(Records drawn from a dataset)
--*--

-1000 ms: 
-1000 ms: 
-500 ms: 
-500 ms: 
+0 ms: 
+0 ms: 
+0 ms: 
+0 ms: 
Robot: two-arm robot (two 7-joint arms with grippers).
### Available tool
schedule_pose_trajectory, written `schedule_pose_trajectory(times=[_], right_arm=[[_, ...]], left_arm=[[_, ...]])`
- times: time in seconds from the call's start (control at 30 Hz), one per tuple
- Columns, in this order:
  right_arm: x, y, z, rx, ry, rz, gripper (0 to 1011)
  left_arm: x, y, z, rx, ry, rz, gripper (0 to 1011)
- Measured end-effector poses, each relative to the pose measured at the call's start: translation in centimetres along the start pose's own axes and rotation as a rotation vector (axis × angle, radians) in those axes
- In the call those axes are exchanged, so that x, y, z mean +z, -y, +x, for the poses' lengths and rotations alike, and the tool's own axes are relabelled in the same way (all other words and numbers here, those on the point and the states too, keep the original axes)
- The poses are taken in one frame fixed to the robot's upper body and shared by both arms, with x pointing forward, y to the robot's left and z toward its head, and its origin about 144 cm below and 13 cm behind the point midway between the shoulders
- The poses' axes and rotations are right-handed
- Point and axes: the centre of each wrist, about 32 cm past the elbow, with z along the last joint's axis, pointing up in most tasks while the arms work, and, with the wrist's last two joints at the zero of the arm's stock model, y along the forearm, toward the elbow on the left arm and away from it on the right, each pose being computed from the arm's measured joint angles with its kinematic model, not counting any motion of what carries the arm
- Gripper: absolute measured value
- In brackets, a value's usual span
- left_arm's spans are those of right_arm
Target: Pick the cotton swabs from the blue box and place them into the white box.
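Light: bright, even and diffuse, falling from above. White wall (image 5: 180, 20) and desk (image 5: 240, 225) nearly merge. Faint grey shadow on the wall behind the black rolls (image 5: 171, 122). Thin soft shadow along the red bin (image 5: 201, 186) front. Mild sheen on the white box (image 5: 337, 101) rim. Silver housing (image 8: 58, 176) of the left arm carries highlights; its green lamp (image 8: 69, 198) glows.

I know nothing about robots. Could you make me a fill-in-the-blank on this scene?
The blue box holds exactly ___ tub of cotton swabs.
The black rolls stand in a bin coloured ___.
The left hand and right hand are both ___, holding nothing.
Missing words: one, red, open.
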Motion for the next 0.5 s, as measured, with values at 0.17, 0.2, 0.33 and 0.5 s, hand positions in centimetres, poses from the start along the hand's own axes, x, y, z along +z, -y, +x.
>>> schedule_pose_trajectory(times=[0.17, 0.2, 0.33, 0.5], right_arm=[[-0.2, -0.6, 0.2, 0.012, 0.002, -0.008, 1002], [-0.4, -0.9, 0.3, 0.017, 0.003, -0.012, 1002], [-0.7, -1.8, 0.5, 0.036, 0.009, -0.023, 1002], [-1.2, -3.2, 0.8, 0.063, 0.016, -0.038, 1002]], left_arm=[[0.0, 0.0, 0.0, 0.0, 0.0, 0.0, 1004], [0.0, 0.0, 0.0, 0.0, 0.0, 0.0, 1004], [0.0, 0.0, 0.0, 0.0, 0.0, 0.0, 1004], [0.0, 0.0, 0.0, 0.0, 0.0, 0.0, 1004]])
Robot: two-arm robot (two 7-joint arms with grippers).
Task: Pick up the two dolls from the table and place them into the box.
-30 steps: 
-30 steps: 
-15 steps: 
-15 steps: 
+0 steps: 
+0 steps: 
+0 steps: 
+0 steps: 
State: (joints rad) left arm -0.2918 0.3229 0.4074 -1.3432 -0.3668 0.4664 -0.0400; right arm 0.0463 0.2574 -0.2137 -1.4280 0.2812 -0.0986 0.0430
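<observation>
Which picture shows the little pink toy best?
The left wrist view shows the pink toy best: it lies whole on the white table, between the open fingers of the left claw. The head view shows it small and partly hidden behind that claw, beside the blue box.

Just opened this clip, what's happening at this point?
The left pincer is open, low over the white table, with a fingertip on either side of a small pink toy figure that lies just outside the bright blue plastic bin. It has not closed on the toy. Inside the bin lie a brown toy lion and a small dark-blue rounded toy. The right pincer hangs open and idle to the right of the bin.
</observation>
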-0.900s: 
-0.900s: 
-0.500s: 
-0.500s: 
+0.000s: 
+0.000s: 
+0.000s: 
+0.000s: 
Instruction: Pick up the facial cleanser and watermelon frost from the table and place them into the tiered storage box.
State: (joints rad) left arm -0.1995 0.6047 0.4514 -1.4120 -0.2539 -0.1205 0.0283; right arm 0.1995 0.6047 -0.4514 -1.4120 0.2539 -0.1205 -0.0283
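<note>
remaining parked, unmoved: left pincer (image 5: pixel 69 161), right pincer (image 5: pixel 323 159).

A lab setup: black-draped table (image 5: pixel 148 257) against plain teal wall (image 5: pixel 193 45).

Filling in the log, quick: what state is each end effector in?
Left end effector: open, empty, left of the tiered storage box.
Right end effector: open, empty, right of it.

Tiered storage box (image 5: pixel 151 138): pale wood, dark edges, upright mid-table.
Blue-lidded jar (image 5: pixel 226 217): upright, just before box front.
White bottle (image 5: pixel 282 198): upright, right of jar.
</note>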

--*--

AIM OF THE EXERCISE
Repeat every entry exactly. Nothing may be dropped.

OUTPUT BELOW
-1000 ms: 
-1000 ms: 
-500 ms: 
-500 ms: 
+0 ms: 
+0 ms: 
+0 ms: 
+0 ms: 
Robot: two-arm robot (two 7-joint arms with grippers).
### Available tool
schedule_pose_trajectory, written `schedule_pose_trajectory(times=[_], right_arm=[[_, ...]], left_arm=[[_, ...]])`
- times: time in seconds from the call's start (control at 30 Hz), one per tuple
- Columns, in this order:
  right_arm: x, y, z, rx, ry, rz, gripper (0 to 1011)
  left_arm: x, y, z, rx, ry, rz, gripper (0 to 1011)
- Measured end-effector poses, each relative to the pose measured at the call's start: translation in centimetres along the start pose's own axes and rotation as a rotation vector (axis × angle, radians) in those axes
- In the call those axes are exchanged, so that x, y, z mean +z, -y, +x, for the poses' lengths and rotations alike, and the tool's own axes are relabelled in the same way (all other words and numbers here, those on the point and the states too, keep the original axes)
- The poses are taken in one frame fixed to the robot's upper body and shared by both arms, with x pointing forward, y to the robot's left and z toward its head, and its origin about 144 cm below and 13 cm behind the point midway between the shoulders
- The poses' axes and rotations are right-handed
- Point and axes: the centre of each wrist, about 32 cm past the elbow, with z along the last joint's axis, pointing up in most tasks while the arms work, and, with the wrist's last two joints at the zero of the arm's stock model, y along the forearm, toward the elbow on the left arm and away from it on the right, each pose being computed from the arm's measured joint angles with its kinematic model, not counting any motion of what carries the arm
- Gripper: absolute measured value
- In brackets, a value's usual span
- left_arm's spans are those of right_arm
Target: Pick the cotton swabs from the blue box and place them into the white box.
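Light: bright, even and diffuse, falling from above. White wall (image 5: 180, 20) and desk (image 5: 240, 225) nearly merge. Faint grey shadow on the wall behind the black rolls (image 5: 171, 122). Thin soft shadow along the red bin (image 5: 201, 186) front. Mild sheen on the white box (image 5: 337, 101) rim. Silver housing (image 8: 58, 176) of the left arm carries highlights; its green lamp (image 8: 69, 198) glows.

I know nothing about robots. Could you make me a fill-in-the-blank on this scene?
The blue box holds exactly ___ tub of cotton swabs.
The black rolls stand in a bin coloured ___.
The left hand and right hand are both ___, holding nothing.
Missing words: one, red, open.
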Motion for the next 0.5 s, as measured, with values at 0.17, 0.2, 0.33 and 0.5 s, hand positions in centimetres, poses from the start along the hand's own axes, x, y, z along +z, -y, +x.
>>> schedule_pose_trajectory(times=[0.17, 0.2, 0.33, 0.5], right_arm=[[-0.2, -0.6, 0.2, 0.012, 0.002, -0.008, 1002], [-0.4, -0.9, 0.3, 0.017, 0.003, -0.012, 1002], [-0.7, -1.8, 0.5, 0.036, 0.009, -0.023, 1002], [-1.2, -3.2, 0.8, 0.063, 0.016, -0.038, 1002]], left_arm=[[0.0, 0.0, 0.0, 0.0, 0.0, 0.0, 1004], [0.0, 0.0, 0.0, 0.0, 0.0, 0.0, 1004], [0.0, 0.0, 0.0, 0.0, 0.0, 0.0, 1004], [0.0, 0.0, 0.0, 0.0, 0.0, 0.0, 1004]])
Robot: two-arm robot (two 7-joint arms with grippers).
Task: Pick up the two dolls from the table and place them into the box.
-30 steps: 
-30 steps: 
-15 steps: 
-15 steps: 
+0 steps: 
+0 steps: 
+0 steps: 
+0 steps: 
State: (joints rad) left arm -0.2918 0.3229 0.4074 -1.3432 -0.3668 0.4664 -0.0400; right arm 0.0463 0.2574 -0.2137 -1.4280 0.2812 -0.0986 0.0430
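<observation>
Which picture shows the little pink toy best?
The left wrist view shows the pink toy best: it lies whole on the white table, between the open fingers of the left claw. The head view shows it small and partly hidden behind that claw, beside the blue box.

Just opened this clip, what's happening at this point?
The left pincer is open, low over the white table, with a fingertip on either side of a small pink toy figure that lies just outside the bright blue plastic bin. It has not closed on the toy. Inside the bin lie a brown toy lion and a small dark-blue rounded toy. The right pincer hangs open and idle to the right of the bin.
</observation>
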-0.900s: 
-0.900s: 
-0.500s: 
-0.500s: 
+0.000s: 
+0.000s: 
+0.000s: 
+0.000s: 
Instruction: Pick up the facial cleanser and watermelon frost from the table and place them into the tiered storage box.
State: (joints rad) left arm -0.1995 0.6047 0.4514 -1.4120 -0.2539 -0.1205 0.0283; right arm 0.1995 0.6047 -0.4514 -1.4120 0.2539 -0.1205 -0.0283
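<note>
remaining parked, unmoved: left pincer (image 5: pixel 69 161), right pincer (image 5: pixel 323 159).

A lab setup: black-draped table (image 5: pixel 148 257) against plain teal wall (image 5: pixel 193 45).

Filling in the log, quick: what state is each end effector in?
Left end effector: open, empty, left of the tiered storage box.
Right end effector: open, empty, right of it.

Tiered storage box (image 5: pixel 151 138): pale wood, dark edges, upright mid-table.
Blue-lidded jar (image 5: pixel 226 217): upright, just before box front.
White bottle (image 5: pixel 282 198): upright, right of jar.
</note>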

The answer has now been finished.